On 2015-10-23 20:28, aixtools wrote:
On 2015-10-23 20:09, aixtools wrote:

FAIL: msgcat-2
==============

msgcat: Cannot convert from "ISO-8859-1" to "UTF-8". msgcat relies on iconv(). This version was built without iconv().
FAIL msgcat-2 (exit status: 1)

The AIX libiconv.a is considered "unsuitable" because it returns a one-byte string (" ") for the Unicode conversion of the Euro-Symbol. While this may be your choice - calling it a "bug" is not accurate - as the official (looking) standard documentation (see http://pubs.opengroup.org/onlinepubs/009695399/functions/iconv.html)

states:

If /iconv/() encounters a character in the input buffer that is valid, but for which an identical character does not exist in the target codeset, /iconv/() shall perform an implementation-defined conversion on this character.


       RETURN VALUE

   The /iconv/() function shall update the variables pointed to by the
   arguments to reflect the extent of the conversion and return the
   number of non-identical conversions performed. If the entire string
   in the input buffer is converted, the value pointed to by
   /inbytesleft/ shall be 0. If the input conversion is stopped due to
   any conditions mentioned above, the value pointed to by
   /inbytesleft/ shall be non-zero and /errno/ shall be set to indicate
   the condition. If an error occurs, /iconv/() shall return
   (*size_t*)-1 and set /errno/ to indicate the error.


       ERRORS

   The /iconv/() function shall fail if:

   [EILSEQ]
       Input conversion stopped due to an input byte that does not
       belong to the input codeset.
   [E2BIG]
       Input conversion stopped due to lack of space in the output buffer.
   [EINVAL]
       Input conversion stopped due to an incomplete character or shift
       sequence at the end of the input buffer.

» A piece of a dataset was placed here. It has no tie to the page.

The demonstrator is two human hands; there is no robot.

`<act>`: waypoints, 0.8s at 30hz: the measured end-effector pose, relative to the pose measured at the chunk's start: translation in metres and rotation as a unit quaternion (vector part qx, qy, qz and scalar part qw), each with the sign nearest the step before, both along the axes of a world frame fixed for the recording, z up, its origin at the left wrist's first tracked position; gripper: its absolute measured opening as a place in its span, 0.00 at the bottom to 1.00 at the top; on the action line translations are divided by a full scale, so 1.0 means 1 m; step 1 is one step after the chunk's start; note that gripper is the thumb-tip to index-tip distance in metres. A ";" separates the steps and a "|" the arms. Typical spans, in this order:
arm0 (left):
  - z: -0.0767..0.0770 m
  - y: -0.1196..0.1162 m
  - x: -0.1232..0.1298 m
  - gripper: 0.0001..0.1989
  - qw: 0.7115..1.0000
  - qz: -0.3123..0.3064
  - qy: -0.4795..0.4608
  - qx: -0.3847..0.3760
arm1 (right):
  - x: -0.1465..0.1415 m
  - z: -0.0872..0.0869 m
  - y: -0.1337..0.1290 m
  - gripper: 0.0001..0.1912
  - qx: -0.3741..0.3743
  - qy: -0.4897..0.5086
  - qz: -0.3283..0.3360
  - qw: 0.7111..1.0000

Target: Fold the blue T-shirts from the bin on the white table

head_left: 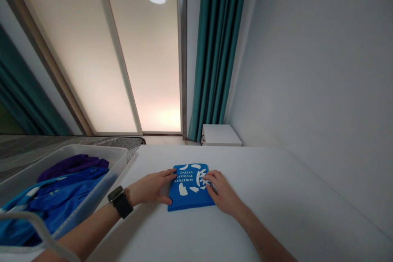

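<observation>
A folded blue shirt [190, 198] with white lettering and white shapes printed on it lies flat on the white table [147, 233]. The print reads "DALIAN", with "MARATHON" below it. My left hand [152, 188], with a dark watch [120, 201] on its wrist, touches the shirt's left edge, thumb and fingers spread apart. On the opposite side, my right hand [224, 193] rests its slightly bent fingers on the shirt's right edge, thumb apart from them. Neither hand lifts the shirt.
Left of the table stands a translucent plastic bin [118, 163] with blue and purple clothes [67, 190] in it; its handle [37, 225] rises at lower left. Behind the table are a small white cabinet [221, 134] and a teal curtain [218, 49]. A wall [322, 90] runs along the right.
</observation>
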State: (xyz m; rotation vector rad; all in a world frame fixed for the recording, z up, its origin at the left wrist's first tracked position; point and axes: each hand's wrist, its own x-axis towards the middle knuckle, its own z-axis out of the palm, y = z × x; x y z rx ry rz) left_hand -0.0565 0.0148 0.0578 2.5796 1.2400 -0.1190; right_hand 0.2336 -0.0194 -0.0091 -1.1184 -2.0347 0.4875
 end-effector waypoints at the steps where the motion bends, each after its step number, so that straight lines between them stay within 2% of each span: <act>1: -0.001 0.000 0.002 0.43 1.000 0.001 -0.002 0.000 | 0.002 0.001 0.001 0.15 0.001 0.004 -0.003 1.000; 5: -0.004 0.004 0.013 0.43 1.000 0.002 0.012 -0.001 | 0.018 -0.001 0.006 0.14 0.005 0.011 -0.026 1.000; 11: -0.005 0.020 0.047 0.41 0.999 -0.025 0.019 0.011 | 0.071 -0.020 0.008 0.16 0.011 0.001 -0.079 0.997; 15: -0.009 0.033 0.082 0.41 0.998 -0.051 0.023 0.018 | 0.110 -0.031 0.004 0.16 0.013 -0.005 -0.117 0.993; 20: -0.015 0.049 0.140 0.42 0.996 -0.087 0.027 0.025 | 0.156 -0.041 -0.010 0.15 0.014 -0.013 -0.171 0.985; 24: -0.023 0.057 0.174 0.39 0.994 -0.103 0.006 0.034 | 0.181 -0.048 -0.027 0.16 0.017 -0.016 -0.235 0.972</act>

   The /iconv/() function may fail if:

   [EBADF]
       The /cd/ argument is not a valid open conversion descriptor.


What I specifically see as an official reason for returning an error - that is required! is when there is an error in the INPUT string. And specifically, when it does not exist in the output, aka target codeset - it is implementation defined - and AIX (read the IBM architect way back when) implemented as a blank space.

This is, it seems, not what GNU, or GETTEXT wants to see, but it is not a bug - just different. Documenting that way will save people like myself mucho troubles - AND - to be generous to AIX, Solaris, and HP-UX who all seem to have something to fall over in that text - a switch to permit "the consequences" would be generous.

The standards people had their reasons to let it be implementation defined - just do not ask me what they were.